• [Exercise brief]:
Nothing but the text of the listing, repeated exactly, belongs in the answer; leave the images out.

• [Dataset content]:
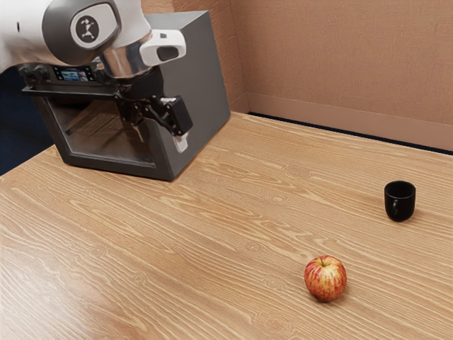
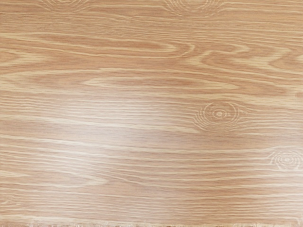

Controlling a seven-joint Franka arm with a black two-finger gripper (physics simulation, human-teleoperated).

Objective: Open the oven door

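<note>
In the exterior view my black gripper [image 1: 160, 139] hangs open, fingers apart and pointing down, in front of the oven's right part. The dark grey oven [image 1: 202, 92] stands at the upper left of that view. Its glass door [image 1: 99, 134] looks closed, with a dark handle bar [image 1: 53, 92] along the top edge. The gripper hides part of the door's right side and the bar's end. Nothing is held between the fingers.
A red and yellow apple [image 1: 325, 278] and a black mug [image 1: 400, 200] stand on the wooden table [image 1: 177, 248], well away from the oven. A wall rises behind the table. Under my hand, the wrist view looks onto bare wood [image 2: 151, 118].
</note>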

• [Solution for this task]:
Controlling a seven-joint Franka arm with a black two-finger gripper (physics simulation, human-teleoperated).

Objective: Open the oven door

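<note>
In the exterior view my black gripper [image 1: 160, 139] hangs open, fingers apart and pointing down, in front of the oven's right part. The dark grey oven [image 1: 202, 92] stands at the upper left of that view. Its glass door [image 1: 99, 134] looks closed, with a dark handle bar [image 1: 53, 92] along the top edge. The gripper hides part of the door's right side and the bar's end. Nothing is held between the fingers.
A red and yellow apple [image 1: 325, 278] and a black mug [image 1: 400, 200] stand on the wooden table [image 1: 177, 248], well away from the oven. A wall rises behind the table. Under my hand, the wrist view looks onto bare wood [image 2: 151, 118].
</note>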

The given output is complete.